— Вперед! — Гильом с перекошенным лицом, орал на подчиненных, загоняя солдат на лестницы.
— Пресвятая богородица, — губы Николаса тряслись от страха, но он упрямо полез наверх, не попадая ногой по перекладине.
Робин поднимался следом за ним. Руки и ноги скользили по мокрым от крови перекладинам. Секира рыцаря мешала подъему, то и дело, цепляясь за них. Да и меч Робина больно бил по ноге. На середине лестницы Робину пришлось остановиться. Он задрал голову вверх, что бы посмотреть, что там случилось и на его лицо пролилась струйка мерзкой жидкости.
— Сука! Обосался! — заорал Робин по-русски и выдал совершенно нецензурную брань. — Вперед!
— Не могу! — панически выкрикнул Николас.
— Я тебя….. такую, выкину на… — вновь по-русски крикнул Робин.
Друг ни слова не понял из сказанного, но догадался, что если не продолжит подъем, то полетит вниз. Зажмурив глаза, он полез дальше.
Сир Ральф поднялся на самый верх. На предпоследней перекладине он задержался, что бы взять меч в руку. Стоило голове рыцаря показаться между зубцов, как один из защитников поднял топор для удара. Узкое пространство между зубцами не позволяло защитникам бить наискось, им приходилось стоять прямо между зубцами. В то же время, сир Ральф, втиснувшись в этот узкий промежуток, мог только колоть мечом. Но для этого ему необходимо было встать с колен на ноги. А топор француза неумолимо приближался к голове рыцаря. Сир Ральф попробовал кольнуть мечом в низ живота латника, но плечи застряли между зубцами и удар не получился. В самый последний момент, пользуясь тем, что движение руки развернуло плечи, рыцарь наклонил корпус вперед, надеясь на чудо. Лезвие секиры не разрубило рыцаря, топорище ударило по широкому полю каски, сорвав ее с головы рыцаря, и больно ударило по плечу. Инерция движения сира Ральфа получило дополнительный импульс в результате удара секиры, и рыцарь упал под ноги латника. Он замер, ожидая завершающего удара, несущего смерть, но вместо него на рыцаря упал сам латник.
Вторым на стену взобрался однорукий гасконец. Перепрыгнув через тела, он с оскаленной пастью и безумными глазами набросился на врага, вооруженного топором. В руке гасконец крепко сжимал шестопер, которым он орудовал очень ловко. Двумя мощными ударами, гасконец расплющил каску врага, вместе с ее содержимым. Стоило телу убитого начать заваливаться вбок, как из-за его спины в дело вступил пикинер. Гасконец не успел уклониться, наконечник пики скользнул по пластине доспеха, да вот беда, одна из пластин держалась не плотно и в щель между ними устремилось железко копья, погружаясь в тело на целую ладонь. Гасконец обезумел. С широко раскрытым ртом, из которого не вылетело ни звука, он резко дернулся вперед, еще глубже насаживаясь на копье.
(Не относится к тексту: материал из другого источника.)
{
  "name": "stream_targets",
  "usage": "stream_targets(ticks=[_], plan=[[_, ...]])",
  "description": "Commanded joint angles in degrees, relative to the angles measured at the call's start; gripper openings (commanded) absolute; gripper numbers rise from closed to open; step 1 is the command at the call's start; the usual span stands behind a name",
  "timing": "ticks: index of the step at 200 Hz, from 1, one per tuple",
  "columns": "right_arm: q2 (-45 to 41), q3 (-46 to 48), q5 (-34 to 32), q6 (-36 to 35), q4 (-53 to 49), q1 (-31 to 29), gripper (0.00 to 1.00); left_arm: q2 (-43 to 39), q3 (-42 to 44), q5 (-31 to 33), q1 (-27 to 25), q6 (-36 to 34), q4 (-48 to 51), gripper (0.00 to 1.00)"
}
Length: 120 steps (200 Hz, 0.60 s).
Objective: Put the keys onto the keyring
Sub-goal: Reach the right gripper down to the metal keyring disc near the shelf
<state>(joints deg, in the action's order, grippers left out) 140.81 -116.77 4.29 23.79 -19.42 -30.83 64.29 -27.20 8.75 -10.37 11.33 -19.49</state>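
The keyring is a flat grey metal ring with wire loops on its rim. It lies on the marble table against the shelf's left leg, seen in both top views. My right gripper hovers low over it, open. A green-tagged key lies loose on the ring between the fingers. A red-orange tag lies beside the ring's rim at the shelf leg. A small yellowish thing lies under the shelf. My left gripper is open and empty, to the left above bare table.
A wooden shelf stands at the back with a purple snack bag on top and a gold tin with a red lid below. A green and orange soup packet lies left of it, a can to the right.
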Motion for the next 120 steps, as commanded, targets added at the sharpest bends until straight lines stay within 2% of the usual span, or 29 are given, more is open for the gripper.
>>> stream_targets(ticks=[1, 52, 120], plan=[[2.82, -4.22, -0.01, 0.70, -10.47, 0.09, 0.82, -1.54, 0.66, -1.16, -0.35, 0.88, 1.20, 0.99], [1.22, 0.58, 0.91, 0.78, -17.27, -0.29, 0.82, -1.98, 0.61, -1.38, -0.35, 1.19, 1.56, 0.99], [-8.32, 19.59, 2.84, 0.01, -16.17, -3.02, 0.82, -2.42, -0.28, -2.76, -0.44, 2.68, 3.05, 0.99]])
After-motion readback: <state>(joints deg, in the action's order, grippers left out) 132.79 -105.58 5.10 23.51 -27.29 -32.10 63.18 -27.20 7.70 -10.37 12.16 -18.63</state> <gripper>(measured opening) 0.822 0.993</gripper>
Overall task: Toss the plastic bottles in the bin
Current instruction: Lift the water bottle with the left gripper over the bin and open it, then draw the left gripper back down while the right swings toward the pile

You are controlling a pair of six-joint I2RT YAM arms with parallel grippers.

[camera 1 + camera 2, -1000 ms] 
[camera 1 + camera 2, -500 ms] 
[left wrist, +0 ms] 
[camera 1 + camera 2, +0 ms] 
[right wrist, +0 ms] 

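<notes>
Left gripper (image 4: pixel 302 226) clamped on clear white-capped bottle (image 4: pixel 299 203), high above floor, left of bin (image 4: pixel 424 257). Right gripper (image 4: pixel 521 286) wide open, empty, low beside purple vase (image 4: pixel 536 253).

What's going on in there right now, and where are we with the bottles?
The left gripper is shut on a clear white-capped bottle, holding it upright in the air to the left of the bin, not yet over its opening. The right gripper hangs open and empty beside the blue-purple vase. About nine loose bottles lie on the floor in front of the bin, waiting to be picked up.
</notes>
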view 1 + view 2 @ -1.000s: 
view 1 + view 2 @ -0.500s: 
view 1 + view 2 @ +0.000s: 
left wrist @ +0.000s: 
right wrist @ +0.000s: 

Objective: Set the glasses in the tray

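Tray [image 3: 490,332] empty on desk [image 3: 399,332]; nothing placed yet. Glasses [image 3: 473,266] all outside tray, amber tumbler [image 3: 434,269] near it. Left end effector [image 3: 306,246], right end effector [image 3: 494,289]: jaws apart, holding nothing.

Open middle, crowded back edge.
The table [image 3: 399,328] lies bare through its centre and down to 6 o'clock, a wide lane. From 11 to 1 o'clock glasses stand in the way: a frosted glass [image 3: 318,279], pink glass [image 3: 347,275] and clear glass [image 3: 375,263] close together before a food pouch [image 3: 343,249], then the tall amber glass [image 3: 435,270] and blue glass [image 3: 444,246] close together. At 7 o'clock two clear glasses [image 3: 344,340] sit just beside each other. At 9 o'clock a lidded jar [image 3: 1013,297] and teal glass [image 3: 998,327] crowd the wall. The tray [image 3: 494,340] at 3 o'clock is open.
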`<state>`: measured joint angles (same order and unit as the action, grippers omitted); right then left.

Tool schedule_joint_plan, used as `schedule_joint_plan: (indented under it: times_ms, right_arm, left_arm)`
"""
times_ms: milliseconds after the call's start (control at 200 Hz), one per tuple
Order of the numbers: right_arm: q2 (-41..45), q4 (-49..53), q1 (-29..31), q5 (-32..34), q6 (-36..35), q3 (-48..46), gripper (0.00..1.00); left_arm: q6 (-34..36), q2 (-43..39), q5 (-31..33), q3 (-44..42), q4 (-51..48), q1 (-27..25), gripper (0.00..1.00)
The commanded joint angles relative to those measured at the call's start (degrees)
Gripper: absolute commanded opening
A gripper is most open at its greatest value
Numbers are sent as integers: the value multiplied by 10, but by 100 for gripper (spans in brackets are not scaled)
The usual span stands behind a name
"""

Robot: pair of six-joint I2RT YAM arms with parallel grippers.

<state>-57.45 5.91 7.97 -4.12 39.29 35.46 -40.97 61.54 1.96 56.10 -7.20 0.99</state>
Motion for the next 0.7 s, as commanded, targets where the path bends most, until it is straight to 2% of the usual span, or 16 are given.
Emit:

Когда наконечник копья вышел из тела и уперся в на спинную часть доспеха, не имеющую железных пластинок, он дико захохотал и снова рванулся вперед. Кожа пластины лопнула, и гасконец смог сделать свои последние шаги по направлению к своему убийце. Тот, добрый горожанин, до сего дня в своей жизни ни разу не убивший человека, крепко держался за древко, оцепенев от ужаса. Гасконец ударил последний раз в своей жизни. Шестопер пробил висок бедняги, откидывая тело в сторону стены. Руки убитого продолжали сжимать копье, и это его движение развернуло гасконца в противоположную сторону. Потеряв опору под ногами, отважный гасконец рухнул со стены во внутренний двор замка, утащив за собой мертвого убийцу, так и не переставшего сжимать древко копья.